> _THE TASK_
What is needed is an exact copy of the data below, pictures excluded.

==== MATERIAL PROVIDED ====

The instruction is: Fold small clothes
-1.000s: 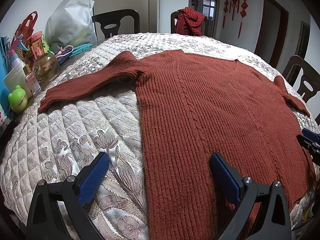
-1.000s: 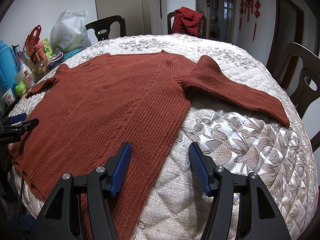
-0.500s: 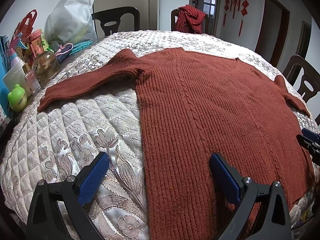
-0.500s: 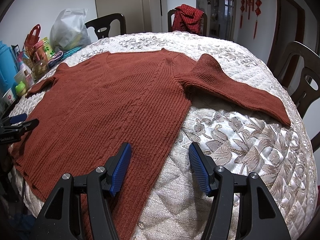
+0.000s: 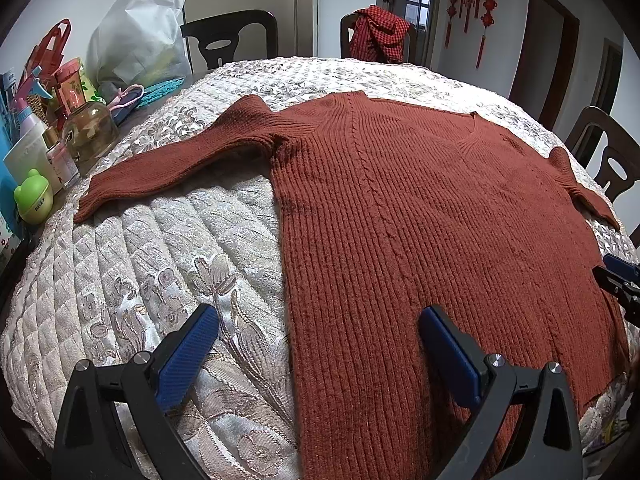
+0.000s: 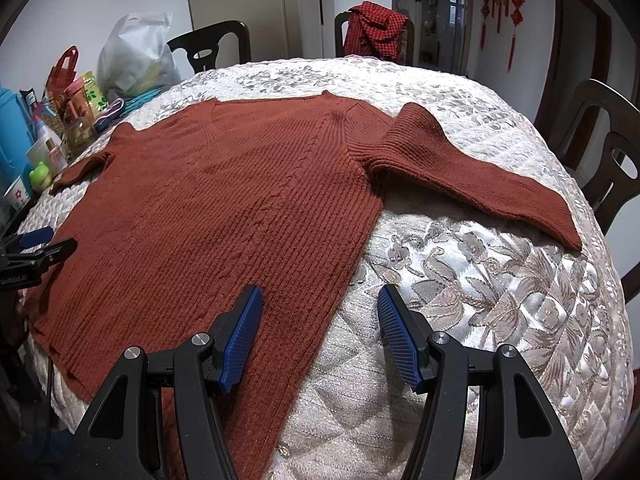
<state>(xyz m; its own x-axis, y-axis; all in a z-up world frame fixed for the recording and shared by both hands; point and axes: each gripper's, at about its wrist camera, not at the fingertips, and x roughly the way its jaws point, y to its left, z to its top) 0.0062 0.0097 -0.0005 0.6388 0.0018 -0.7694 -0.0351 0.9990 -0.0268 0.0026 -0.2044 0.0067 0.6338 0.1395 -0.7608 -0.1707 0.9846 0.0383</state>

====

> _WRITTEN SOLUTION_
The instruction is: Fold small clothes
-1.000s: 
-1.000s: 
-0.500s: 
-0.500s: 
+0.000s: 
+0.000s: 
<state>(xyz m; its own x-axis, y-axis; all in a z-up world frame fixed for the recording and shared by both hands; point and axes: each gripper's, at about its wrist camera, not at the fingertips, and x roughly the way its jaws point, y to its left, z to its top) 0.0062 0.0097 -0.0005 0.6388 0.0018 -0.7694 -0.0351 0.9990 -0.0268 0.0026 -0.2044 0.0067 0.6338 0.1395 -0.7608 -0.1707 0.9846 0.0383</state>

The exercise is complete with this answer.